During hospitalization, immunosuppressants were discontinued, and a combination of two broad-spectrum antibacterial drugs (cefotaxime 30 mg/kg, intravenous [IV], q8h [Pharmgen cefotaxime sodium inj. 1 g, Pharmgen Science, Seoul, Korea] and enrofloxacin 10 mg/kg, IV, q24h [Baytril 50 inj., Yuhan]) was administered. Additionally, the dog received fluid (Plasma Solution-A Inj., HK inno.N Corp., Cheongju, Korea; bolus or continuous rate infusion [CRI]) for hypotension, analgesic treatment (remifentanil 6 μg/kg/hr, lidocaine 3 mg/kg/hr, and ketamine 0.6 mg/kg/hr, CRI), and gastrointestinal medications (esomeprazole 1 mg/kg, IV, q24h [Nexium inj., AstraZeneca, Cambridge, UK] and metoclopramide hydrochloride 0.3 mg/kg, subcutaneous, q12h [Meckool inj., Jeil jeyak, Daegu, Korea]). However, CRP and neutropenia did not stabilize after treatment with these broad-spectrum antibacterial drugs for 2 days (Fig. 4). Therefore, we decided to change the antibacterial drugs, and on day 2, the dog received meropenem (12 mg/kg, IV, q8h [Meropen inj. 0.5 g, Yuhan]) and metronidazole (7.5 mg/kg, IV, q 12h [Trizele inj., JW Pharmaceutical, Gyeonggi, Korea]) for antibacterial treatment. Subsequently, the CRP levels, neutropenia, and injuries markedly improved (Fig. 4). The dog was discharged from the hospital on day 5. On the day of discharge, meropenem and metronidazole for antibacterial treatment, and oxycodone (0.3 mg/kg, PO, q 12h [Ocodone Tab. 5 mg, Hana Pharm, Seoul, Korea]) for analgesia were prescribed . The dog was rechecked on day 21. The CRP level was within the normal reference range, and the clinical signs were completely resolved. However, pemphigus foliaceus relapsed in the dog, and the dog is currently undergoing re-administration of immunosuppressive medications (prednisolone 1 mg/kg, PO, SID and cyclosporine 8 mg/kg, PO, SID).

Fig. 4.Monitoring of (A) CRP and (B) neutrophil count of the dog during hospitalization CRP, C-reactive protein.

Millions of animal injuries occur annually (Lauer et al, 1982; Weiss et al, 1998). Among these, 90% involve injuries caused by dogs and cats, and 3∼18% of dog bites result in infections (Talan et al, 1999). Aerobic bacteria commonly isolated from dog bites include Pasteurella spp, Streptococcus spp, Staphylococcus spp, and Neisseria spp, whereas anaerobic bacteria comprise Fusobacterium spp, Bacteroides spp, Porphyromonas spp, Prevotella spp, and Capnocytophaga spp (Oehler et al, 2009). Microbial examination via needle aspiration of the patient’s right forelimb revealed Pasteurella canis. Pasteurella canis, commonly found in the normal flora of animal skin, oral cavity, and gastrointestinal mucosa, manifests pathogenicity through opportunistic infections or trauma. In humans, it is the most frequently isolated bacterium from dog bite injuries (Talan et al, 1999).

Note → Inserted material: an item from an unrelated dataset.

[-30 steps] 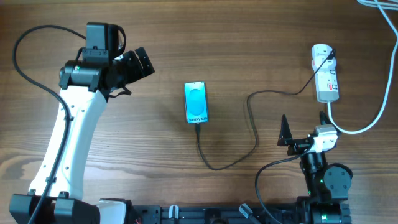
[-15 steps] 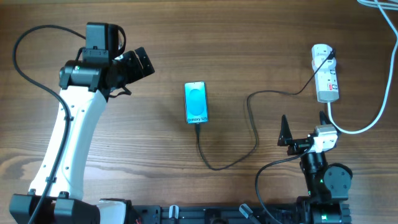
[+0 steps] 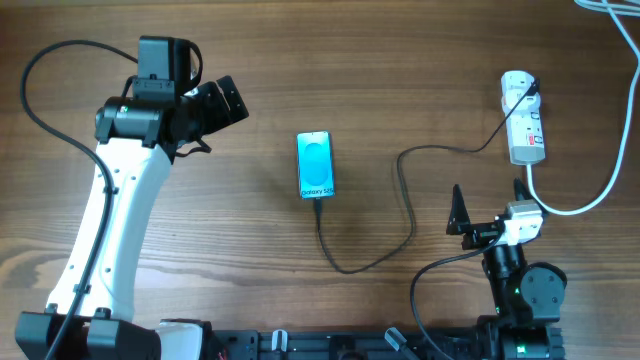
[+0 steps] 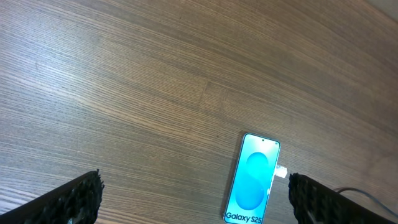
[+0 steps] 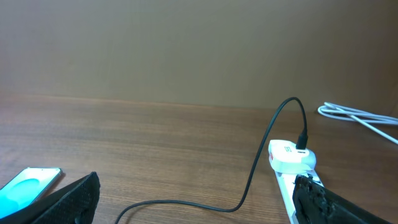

Several studies on the autopsies of patients who died from sepsis revealed significantly suppressed cytokine production in splenocytes (Meakins et al, 1977; Hotchkiss and Karl, 2003). Given this immunosuppressive state in patients with sepsis, there is a current argument to focus not only on appropriate antibiotic therapy and supportive care, but also on enhancing the host’s immunity (Meisel et al, 2009; Hall et al, 2011). Therefore, immunosuppressive therapy the dog was receiving for pemphigus was discontinued.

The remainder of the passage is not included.